Sometimes smaller ones where the real magic happens.
We filmed everything. Interviews, behind-the-scenes, workshops, collabs with top marketers, you name it.

Most people never saw that footage.
But Google did.
And Google, being Google, tagged everything perfectly.

His public résumé is stronger than what most executives have after 20 years.

Why he became the prototype

Here’s the thing:
AI doesn’t replace young people.
AI replaces people who refuse to learn.

Young adults with guidance?
With systems?
With mentorship?
With reps and accountability?
AI makes them dangerous, in the best way.

Brennan figured out how to:

  • Use AI to multiply his own output.
  • Use VAs to multiply team output.
  • Build SOPs instead of repeating tasks.
  • Turn content into authority.
  • Turn authority into opportunity.
  • Scale operations without setting his hair on fire.

He’s the exact template of what we want in an AI Apprentice.

Not because he’s some prodigy.
But because he did the one thing everyone says and almost nobody does:

He executed. Consistently. Without complaining.

The lesson for every young adult

If you’re 17–25 right now, scrolling through life wondering “Where’s my shot?”,
this is the shot.

Start with something small.
Do the work.
Document it.
Train someone else to do it.
Scale it.
Make content so Google knows who you are.
Let the algorithms amplify your best stuff.
Then repeat until the world can’t ignore you.

That’s exactly what Brennan did.

He didn’t win by chance.
He won by systems.

And now imagine what happens next

Imagine if the next generation saw this, not the polished “millionaire teenager” headline, but the actual journey.

Imagine if young adults saw what’s possible when you plug into a system:
Community.
Mentorship.
Real-world clients.
Clear processes.
AI tools.
And a proven path to becoming indispensable.

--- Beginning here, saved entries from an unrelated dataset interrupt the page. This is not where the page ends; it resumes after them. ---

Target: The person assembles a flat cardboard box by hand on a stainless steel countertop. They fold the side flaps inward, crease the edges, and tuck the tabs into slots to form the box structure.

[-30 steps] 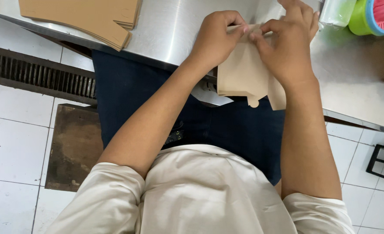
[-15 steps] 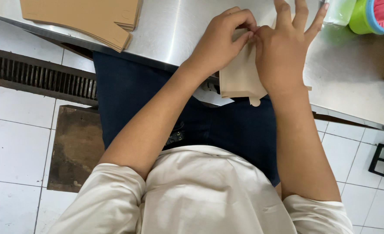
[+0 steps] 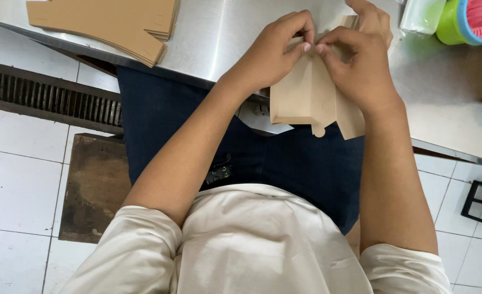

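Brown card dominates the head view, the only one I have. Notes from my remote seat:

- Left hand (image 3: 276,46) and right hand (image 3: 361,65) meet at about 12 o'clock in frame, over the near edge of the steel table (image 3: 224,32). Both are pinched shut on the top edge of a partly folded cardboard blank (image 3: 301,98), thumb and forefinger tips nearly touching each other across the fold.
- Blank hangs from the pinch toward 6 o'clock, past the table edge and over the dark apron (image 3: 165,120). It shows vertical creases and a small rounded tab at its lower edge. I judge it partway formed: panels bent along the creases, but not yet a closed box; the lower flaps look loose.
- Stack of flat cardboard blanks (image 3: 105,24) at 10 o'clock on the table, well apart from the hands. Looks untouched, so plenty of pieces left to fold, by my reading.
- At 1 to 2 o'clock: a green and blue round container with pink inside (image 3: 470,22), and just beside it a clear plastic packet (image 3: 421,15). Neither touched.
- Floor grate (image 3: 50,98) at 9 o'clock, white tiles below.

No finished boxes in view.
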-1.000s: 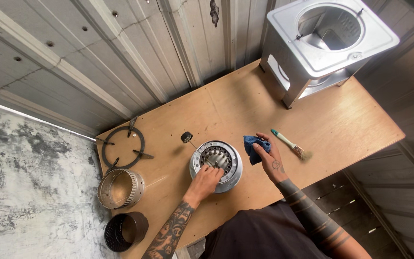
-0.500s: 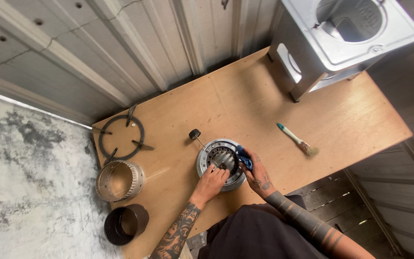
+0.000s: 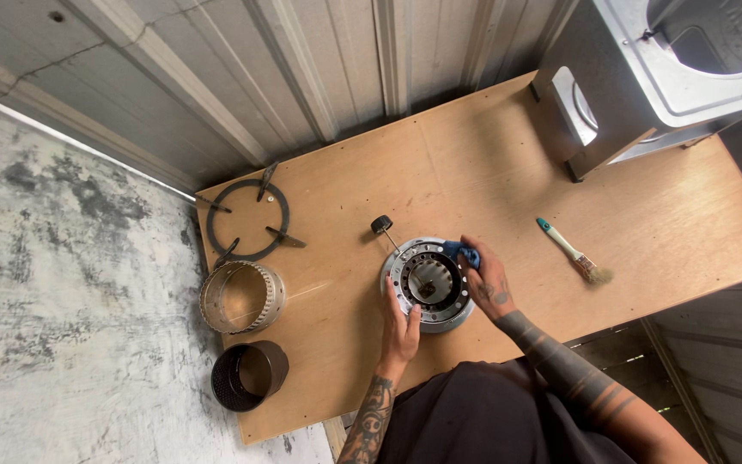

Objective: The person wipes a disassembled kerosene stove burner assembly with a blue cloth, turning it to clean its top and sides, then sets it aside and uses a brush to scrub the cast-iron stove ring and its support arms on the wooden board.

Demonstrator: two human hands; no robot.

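Head view: left hand steadies the round burner at table centre; right hand, at 3 o'clock, pinches a blue cloth. Hard wiping could slide the burner.

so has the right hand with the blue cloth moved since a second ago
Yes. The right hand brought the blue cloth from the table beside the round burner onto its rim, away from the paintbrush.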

Imagine the algorithms pushing Brennan-level stories directly to the young adults who have the drive but not the direction.

Spoiler:
They already can.
They’re just waiting on us to publish.

Brennan Agranoff is proof that when you combine hunger, humility, systems, and AI, you change your trajectory.

And if one kid from rural Oregon can pull it off starting in a garage, there’s no excuse for the rest of us.